• WHAT THE TASK ASKS
Print every line of the listing below, starting with the line that holds "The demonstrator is" and going on through the line that holds "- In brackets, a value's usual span", both included, and print nothing else.

• GIVEN DATA

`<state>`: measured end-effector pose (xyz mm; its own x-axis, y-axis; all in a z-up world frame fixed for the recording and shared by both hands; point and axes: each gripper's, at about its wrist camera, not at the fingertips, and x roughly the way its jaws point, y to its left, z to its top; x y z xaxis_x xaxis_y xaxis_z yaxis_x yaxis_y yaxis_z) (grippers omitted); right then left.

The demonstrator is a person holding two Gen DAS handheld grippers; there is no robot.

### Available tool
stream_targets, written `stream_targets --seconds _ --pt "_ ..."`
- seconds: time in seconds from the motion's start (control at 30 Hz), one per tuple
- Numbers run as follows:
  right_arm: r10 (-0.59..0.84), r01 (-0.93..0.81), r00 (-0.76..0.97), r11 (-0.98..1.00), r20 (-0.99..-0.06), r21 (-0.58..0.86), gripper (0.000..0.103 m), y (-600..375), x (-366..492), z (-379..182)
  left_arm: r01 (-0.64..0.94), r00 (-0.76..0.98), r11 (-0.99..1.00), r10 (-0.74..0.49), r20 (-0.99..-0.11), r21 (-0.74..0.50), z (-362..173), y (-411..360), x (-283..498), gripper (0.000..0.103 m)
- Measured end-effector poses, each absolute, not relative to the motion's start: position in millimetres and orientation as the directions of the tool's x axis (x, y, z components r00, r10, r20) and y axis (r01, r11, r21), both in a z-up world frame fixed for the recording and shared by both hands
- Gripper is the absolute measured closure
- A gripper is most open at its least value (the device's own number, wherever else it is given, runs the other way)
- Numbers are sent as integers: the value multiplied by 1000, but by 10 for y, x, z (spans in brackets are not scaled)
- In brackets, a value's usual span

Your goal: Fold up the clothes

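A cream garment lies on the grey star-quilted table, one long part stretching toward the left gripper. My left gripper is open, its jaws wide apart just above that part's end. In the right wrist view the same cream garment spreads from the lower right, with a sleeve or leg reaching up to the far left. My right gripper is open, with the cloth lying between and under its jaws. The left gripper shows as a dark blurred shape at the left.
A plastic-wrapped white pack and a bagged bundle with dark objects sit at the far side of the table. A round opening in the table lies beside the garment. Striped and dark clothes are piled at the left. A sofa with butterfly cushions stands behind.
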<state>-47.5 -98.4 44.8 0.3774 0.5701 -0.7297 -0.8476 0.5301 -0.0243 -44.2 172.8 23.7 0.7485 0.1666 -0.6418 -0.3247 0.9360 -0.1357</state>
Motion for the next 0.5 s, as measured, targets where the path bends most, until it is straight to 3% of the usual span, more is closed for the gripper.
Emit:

• WRITTEN RESPONSE
The demonstrator is a person holding two Gen DAS handheld grippers; there is no robot.

### Available tool
stream_targets, written `stream_targets --seconds _ --pt "_ ..."`
- seconds: time in seconds from the motion's start (control at 30 Hz), one per tuple
- Numbers run as follows:
  right_arm: r10 (-0.59..0.84), r01 (-0.93..0.81), r00 (-0.76..0.97), r11 (-0.98..1.00), r20 (-0.99..-0.06), r21 (-0.58..0.86), gripper (0.000..0.103 m), y (-600..375), x (-366..492), z (-379..182)
  left_arm: r01 (-0.64..0.94), r00 (-0.76..0.98), r11 (-0.99..1.00), r10 (-0.74..0.49), r20 (-0.99..-0.11), r21 (-0.74..0.50), z (-362..173), y (-411..360), x (-283..498), gripper (0.000..0.103 m)
- Measured end-effector poses, each absolute, not relative to the motion's start: position in millimetres and orientation as the directions of the tool's x axis (x, y, z components r00, r10, r20) and y axis (r01, r11, r21), both in a z-up world frame fixed for the recording and shared by both hands
- Gripper is the absolute measured closure
- A gripper is most open at its least value (the device's own number, wherever else it is given, runs the other way)
- Numbers are sent as integers: the value multiplied by 1000, but by 10 for y, x, z (spans in brackets are not scaled)
- In brackets, a value's usual span

The answer has been given, and the exercise is done.